Regulatory Affairs Manager
Join a great Company and Business in the Canton of Solothurn
Join one of the key players in the Generics and Brands arena
About Our Client
Our Client is an established Pharma business in the canton of Solothurn producing and commercialising Generics and own Brands.
- Supervise and coordinate activities intended to obtain and maintain the product registrations in Switzerland.
- Assess the regulatory impact related to changes in the Company's products, processes or labelling and supervise the preparation of technical documentation to inform the Regulatory Authorities of planned changes to the approved products.
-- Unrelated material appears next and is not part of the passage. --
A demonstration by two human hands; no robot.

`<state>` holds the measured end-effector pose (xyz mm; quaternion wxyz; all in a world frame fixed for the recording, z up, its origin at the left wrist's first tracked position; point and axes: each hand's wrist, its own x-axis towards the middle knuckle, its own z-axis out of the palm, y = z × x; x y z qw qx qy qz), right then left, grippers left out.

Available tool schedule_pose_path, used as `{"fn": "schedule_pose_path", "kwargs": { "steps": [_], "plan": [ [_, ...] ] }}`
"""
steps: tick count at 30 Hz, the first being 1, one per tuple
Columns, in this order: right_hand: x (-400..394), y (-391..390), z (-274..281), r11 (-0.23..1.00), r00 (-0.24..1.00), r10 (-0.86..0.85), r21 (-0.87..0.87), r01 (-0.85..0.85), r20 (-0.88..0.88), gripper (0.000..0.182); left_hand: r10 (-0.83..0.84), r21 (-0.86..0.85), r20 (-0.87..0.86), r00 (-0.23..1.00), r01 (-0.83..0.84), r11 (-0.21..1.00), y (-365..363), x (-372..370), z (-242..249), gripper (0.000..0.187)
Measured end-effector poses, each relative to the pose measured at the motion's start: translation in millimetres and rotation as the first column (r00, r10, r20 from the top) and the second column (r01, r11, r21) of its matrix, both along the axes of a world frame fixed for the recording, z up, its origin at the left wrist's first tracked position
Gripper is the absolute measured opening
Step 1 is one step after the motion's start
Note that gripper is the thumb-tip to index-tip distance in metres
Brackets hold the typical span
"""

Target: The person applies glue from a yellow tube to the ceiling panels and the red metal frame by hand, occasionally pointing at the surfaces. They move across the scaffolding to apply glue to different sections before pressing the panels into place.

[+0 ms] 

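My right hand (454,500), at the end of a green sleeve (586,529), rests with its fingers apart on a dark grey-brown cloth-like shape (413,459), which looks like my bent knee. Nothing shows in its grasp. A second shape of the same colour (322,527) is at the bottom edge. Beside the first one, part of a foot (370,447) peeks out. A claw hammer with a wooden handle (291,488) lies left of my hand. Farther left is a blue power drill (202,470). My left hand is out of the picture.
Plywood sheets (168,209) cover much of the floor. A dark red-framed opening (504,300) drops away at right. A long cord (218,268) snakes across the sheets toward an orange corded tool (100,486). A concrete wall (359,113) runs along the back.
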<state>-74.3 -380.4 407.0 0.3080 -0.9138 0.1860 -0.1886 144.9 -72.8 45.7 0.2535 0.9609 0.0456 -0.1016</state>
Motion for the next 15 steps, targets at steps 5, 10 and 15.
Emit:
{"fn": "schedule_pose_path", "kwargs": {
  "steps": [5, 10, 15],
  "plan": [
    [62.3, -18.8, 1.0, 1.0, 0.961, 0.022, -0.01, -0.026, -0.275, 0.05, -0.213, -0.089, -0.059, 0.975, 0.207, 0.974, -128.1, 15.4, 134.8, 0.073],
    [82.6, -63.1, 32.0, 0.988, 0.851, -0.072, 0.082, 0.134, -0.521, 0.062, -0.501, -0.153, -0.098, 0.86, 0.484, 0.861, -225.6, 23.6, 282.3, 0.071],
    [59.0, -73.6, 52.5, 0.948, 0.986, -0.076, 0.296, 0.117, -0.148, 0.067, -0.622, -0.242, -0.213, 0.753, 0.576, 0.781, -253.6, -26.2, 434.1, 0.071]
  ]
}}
- Cooperate and maintain the relationship with the local authorities (Swissmedic).
- Monitor and verify product documentation to ensure compliance with the applicable regulatory requirements.
- Maintain strong business relationship with key internal customers (such as Quality Assurance, Marketing and R&D) providing advice on regulations relevant for the Company and its products.
The Successful Applicant
- Bachelor or Master Degree in Life Sciences.
- >3 years experience in Regulatory Affairs.
- Excellent interpersonal, written and oral communication skills.
- Ability to work in an international environment.
- Strong organisational skills.
- Rigorous and detail oriented, able to prioritise and multi-task.
- Analytic and problem solving skills.
- Good Regulatory knowledge.
- Fluency in German is mandatory
What's on Offer
To join an established player in Switzerland.
Taking up a challenging role with great potential.